ABOUT THIS EXERCISE ::
Up to and including the line containing "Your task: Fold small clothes", set down each line of the entries below exactly, starting from the first, and leave out the rest.

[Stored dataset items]
---------------
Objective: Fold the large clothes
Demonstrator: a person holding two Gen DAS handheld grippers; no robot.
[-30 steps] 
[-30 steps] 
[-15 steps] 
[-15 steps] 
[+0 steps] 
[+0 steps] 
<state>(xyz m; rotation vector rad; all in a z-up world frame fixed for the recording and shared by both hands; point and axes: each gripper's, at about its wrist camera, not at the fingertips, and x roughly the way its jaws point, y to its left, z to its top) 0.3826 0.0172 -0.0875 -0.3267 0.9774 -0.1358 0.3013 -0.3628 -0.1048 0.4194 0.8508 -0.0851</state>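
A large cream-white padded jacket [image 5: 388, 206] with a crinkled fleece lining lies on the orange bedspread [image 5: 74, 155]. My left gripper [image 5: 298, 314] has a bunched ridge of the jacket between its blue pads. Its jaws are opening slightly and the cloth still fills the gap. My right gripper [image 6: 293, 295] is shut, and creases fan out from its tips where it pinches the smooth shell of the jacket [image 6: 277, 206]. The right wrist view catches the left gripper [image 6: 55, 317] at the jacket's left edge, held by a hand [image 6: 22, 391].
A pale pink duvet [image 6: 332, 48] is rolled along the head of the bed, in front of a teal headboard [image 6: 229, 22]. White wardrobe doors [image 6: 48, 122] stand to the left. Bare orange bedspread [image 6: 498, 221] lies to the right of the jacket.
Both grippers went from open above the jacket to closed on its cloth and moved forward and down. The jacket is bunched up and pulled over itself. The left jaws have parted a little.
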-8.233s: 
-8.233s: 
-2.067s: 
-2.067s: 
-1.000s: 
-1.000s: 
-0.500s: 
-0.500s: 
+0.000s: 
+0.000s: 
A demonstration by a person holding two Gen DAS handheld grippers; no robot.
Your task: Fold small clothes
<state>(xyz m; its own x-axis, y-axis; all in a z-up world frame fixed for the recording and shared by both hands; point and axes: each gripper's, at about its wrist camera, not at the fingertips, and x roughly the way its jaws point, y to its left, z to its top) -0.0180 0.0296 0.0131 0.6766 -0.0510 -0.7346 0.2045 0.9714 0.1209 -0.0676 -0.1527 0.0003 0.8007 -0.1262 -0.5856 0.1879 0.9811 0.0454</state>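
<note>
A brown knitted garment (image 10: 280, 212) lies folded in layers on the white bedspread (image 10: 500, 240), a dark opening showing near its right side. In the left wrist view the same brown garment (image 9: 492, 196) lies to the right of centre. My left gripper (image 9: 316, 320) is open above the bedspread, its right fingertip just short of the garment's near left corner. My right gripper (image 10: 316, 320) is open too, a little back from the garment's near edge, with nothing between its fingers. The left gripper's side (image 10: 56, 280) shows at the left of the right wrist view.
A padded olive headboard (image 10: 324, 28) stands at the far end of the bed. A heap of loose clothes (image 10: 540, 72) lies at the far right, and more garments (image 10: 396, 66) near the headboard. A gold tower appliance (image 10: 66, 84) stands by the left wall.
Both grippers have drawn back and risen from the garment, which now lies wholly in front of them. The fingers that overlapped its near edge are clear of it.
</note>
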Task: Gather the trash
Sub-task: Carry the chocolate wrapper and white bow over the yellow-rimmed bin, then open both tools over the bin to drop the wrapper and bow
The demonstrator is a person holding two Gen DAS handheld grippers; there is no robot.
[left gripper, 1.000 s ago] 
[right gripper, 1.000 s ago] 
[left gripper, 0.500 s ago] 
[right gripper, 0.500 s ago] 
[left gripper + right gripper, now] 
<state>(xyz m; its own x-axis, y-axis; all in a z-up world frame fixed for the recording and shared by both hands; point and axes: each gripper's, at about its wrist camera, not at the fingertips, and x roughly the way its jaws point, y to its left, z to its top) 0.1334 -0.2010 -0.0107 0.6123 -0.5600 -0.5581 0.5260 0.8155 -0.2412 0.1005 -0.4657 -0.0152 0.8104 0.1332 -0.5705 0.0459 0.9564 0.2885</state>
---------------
EXPECTED ANSWER ::
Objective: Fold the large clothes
Demonstrator: a person holding two Gen DAS handheld grippers; no robot.
[-30 steps] 
[-30 steps] 
[-15 steps] 
[-15 steps] 
[+0 steps] 
[+0 steps] 
<state>(xyz m; rotation vector rad; all in a z-up world frame fixed for the recording and shared by both hands; point and axes: each gripper's, at about its wrist camera, not at the fingertips, and x roughly the way its jaws point, y to its left, z to its top) 0.3826 0.0172 -0.0875 -0.3267 0.9774 -0.1358 0.3013 -0.3628 -0.1048 0.4194 0.8508 -0.0851</state>
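A large cream-white padded jacket [image 5: 388, 206] with a crinkled fleece lining lies on the orange bedspread [image 5: 74, 155]. My left gripper [image 5: 298, 314] has a bunched ridge of the jacket between its blue pads. Its jaws are opening slightly and the cloth still fills the gap. My right gripper [image 6: 293, 295] is shut, and creases fan out from its tips where it pinches the smooth shell of the jacket [image 6: 277, 206]. The right wrist view catches the left gripper [image 6: 55, 317] at the jacket's left edge, held by a hand [image 6: 22, 391].
A pale pink duvet [image 6: 332, 48] is rolled along the head of the bed, in front of a teal headboard [image 6: 229, 22]. White wardrobe doors [image 6: 48, 122] stand to the left. Bare orange bedspread [image 6: 498, 221] lies to the right of the jacket.
Both grippers went from open above the jacket to closed on its cloth and moved forward and down. The jacket is bunched up and pulled over itself. The left jaws have parted a little.
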-8.233s: 
-8.233s: 
-2.067s: 
-2.067s: 
-1.000s: 
-1.000s: 
-0.500s: 
-0.500s: 
+0.000s: 
+0.000s: 
A demonstration by a person holding two Gen DAS handheld grippers; no robot.
Your task: Fold small clothes

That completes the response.